Of all the lines in the entries below, give again exactly those starting at the line containing "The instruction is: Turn" and ending at the line containing "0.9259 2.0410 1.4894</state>", both ends included, and no others.

Material for this task:
=== Begin Enclosure ===
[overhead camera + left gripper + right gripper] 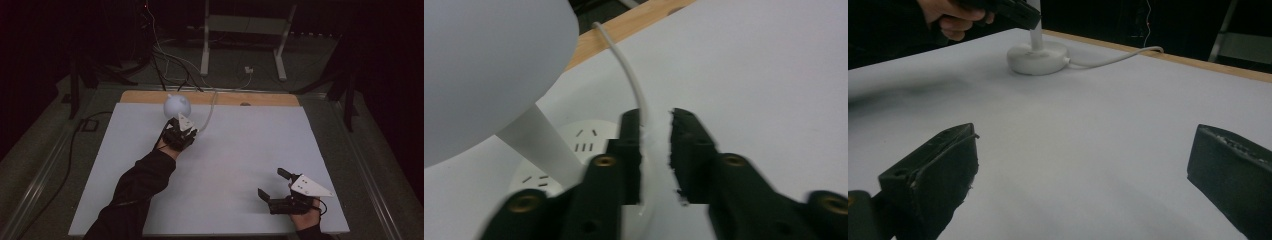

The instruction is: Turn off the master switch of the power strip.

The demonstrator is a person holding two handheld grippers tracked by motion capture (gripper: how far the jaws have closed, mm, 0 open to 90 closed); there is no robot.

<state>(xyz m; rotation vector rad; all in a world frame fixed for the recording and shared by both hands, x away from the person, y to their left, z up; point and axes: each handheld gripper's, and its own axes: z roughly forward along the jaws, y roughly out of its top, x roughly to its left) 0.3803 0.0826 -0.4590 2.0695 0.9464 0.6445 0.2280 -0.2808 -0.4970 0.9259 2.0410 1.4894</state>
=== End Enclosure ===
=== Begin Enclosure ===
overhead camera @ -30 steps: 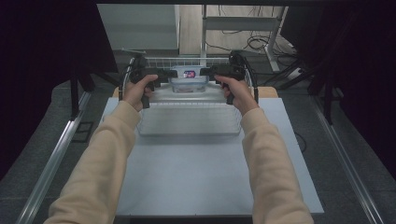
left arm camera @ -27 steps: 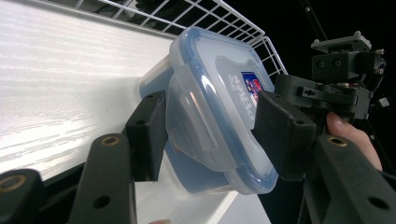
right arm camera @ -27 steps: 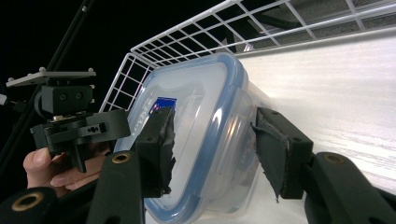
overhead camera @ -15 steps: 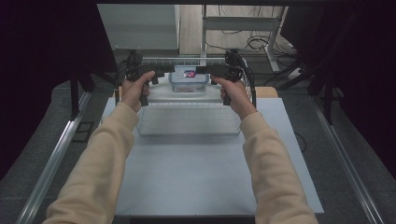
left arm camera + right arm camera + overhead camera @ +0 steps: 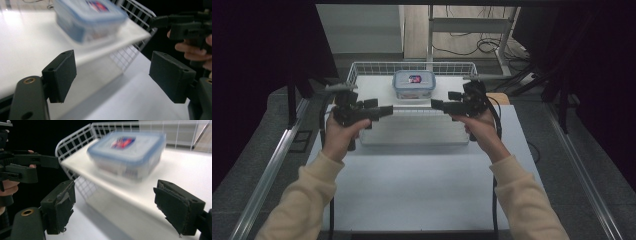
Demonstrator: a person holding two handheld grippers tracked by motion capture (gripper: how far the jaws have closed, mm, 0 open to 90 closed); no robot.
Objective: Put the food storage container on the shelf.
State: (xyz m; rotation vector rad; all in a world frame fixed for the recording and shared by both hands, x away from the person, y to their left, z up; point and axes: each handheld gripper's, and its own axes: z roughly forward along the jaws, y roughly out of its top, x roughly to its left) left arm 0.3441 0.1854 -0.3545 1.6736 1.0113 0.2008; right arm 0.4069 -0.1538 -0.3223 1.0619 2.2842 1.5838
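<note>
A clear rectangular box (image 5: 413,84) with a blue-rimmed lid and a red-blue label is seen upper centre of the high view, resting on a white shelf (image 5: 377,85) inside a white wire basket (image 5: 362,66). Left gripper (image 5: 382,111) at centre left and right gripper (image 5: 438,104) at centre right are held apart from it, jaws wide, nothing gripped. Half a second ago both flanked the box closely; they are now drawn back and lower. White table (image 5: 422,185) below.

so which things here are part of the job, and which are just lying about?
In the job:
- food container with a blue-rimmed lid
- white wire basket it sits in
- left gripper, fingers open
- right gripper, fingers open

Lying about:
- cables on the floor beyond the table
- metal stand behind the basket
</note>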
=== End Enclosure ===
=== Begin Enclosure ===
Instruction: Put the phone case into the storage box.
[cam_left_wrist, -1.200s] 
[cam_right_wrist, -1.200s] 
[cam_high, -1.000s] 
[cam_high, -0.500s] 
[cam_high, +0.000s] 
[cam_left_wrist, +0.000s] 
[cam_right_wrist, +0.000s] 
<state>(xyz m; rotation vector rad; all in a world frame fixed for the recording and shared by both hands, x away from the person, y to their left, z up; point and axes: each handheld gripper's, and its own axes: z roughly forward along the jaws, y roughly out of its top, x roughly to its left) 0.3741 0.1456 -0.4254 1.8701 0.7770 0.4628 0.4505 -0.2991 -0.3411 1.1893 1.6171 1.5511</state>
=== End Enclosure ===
Result of this exercise:
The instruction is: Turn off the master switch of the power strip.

The demonstrator is a person holding two handheld grippers tracked by motion capture (gripper: how far the jaws have closed, mm, 0 open to 90 closed); there is no robot.

<state>(xyz m; rotation vector rad; all in a world frame fixed for the recording and shared by both hands, x away from the person, y to their left, z up; point and axes: each handheld gripper's, and its own axes: z roughly forward along the jaws, y roughly out of its top, x roughly to its left) 0.3803 0.0826 -0.4590 2.0695 0.9464 0.6445 0.2280 -0.2808 -0.4970 0.9259 2.0410 1.4894</state>

There is no more output to give.